Create and associate a Route Table:

aws ec2 create-route-table --vpc-id vpc-03c4278f3b75efd77
aws ec2 associate-route-table --route-table-id rtb-0878d652f460dbf50 --subnet-id subnet-0748ef7a26aefc7cc
aws ec2 associate-route-table --route-table-id rtb-0878d652f460dbf50 --subnet-id subnet-0375b656eb64962e8

Create Route Table

Create a route from the Route Table to the Internet Gateway to make subnets public:

aws ec2 create-route --route-table-id rtb-0878d652f460dbf50 --destination-cidr-block 0.0.0.0/0 --gateway-id igw-04f1e4f13f92599c3

Create Route

Once our VPC setup is complete, create an EC2 instance in this VPC using one of the public subnets, making it accessible from the internet. Follow the prerequisite documentation for instructions on creating an Ubuntu EC2 instance, specifying the newly created VPC.

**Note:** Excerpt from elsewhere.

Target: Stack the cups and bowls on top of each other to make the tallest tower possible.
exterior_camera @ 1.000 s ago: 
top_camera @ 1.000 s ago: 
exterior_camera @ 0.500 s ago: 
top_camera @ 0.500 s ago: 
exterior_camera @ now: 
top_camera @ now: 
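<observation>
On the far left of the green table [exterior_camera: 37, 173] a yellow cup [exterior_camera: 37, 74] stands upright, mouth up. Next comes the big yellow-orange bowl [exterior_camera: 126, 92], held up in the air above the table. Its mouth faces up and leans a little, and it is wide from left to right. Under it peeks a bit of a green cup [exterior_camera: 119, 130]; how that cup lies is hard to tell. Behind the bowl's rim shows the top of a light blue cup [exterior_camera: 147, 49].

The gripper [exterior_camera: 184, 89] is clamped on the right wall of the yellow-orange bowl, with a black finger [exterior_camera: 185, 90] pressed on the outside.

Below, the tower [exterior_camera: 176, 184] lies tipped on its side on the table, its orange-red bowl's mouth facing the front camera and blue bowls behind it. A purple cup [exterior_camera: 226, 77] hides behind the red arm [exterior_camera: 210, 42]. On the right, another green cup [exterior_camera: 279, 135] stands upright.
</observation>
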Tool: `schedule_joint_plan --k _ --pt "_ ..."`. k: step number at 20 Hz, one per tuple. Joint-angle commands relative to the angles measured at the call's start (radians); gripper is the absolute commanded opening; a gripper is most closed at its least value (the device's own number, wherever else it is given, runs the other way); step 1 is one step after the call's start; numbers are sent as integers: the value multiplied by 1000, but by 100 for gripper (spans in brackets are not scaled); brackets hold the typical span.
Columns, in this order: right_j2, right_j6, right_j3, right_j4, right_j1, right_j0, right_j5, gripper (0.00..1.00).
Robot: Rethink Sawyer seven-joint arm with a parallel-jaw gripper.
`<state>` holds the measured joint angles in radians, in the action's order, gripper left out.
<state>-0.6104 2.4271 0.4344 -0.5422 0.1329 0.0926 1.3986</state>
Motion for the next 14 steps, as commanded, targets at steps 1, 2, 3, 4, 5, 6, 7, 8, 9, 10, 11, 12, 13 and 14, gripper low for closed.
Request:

aws ec2 describe-instances --instance-ids i-079acfea39b6ad2c9 | grep VpcId
aws ec2 describe-instances --instance-ids i-079acfea39b6ad2c9 | grep SubnetId
aws ec2 describe-instances --instance-ids i-079acfea39b6ad2c9 | grep PublicIpAddress
ssh -i ~/Downloads/aws-cli.pem ubuntu@54.147.124.97

Connect to EC2

Conclusion

This article walked through the setup of a VPC with two subnets, a Route Table, an Internet Gateway, and a route configuration for internet access. The goal was to familiarize you with AWS CLI commands to manage your VPC infrastructure. Deploying an EC2 instance within this setup enables public internet access thanks to our public subnet arrangement.

FAQ

Why was a CIDR block of 10.0.0.0/16 chosen?
This CIDR block provides a large address space suitable for our VPC demonstration. It’s an arbitrary choice to showcase flexibility.
Why do we attach an Internet Gateway?
Attaching an Internet Gateway provides internet access to instances within the VPC, making it essential for public-facing applications.
Can I use different regions for my setup?
Yes, ensure your commands specify the correct region, as resource IDs and availability differ between regions.
Why create two subnets?
Two subnets demonstrate VPC scalability and structure, allowing resources to exist in separate but connected environments.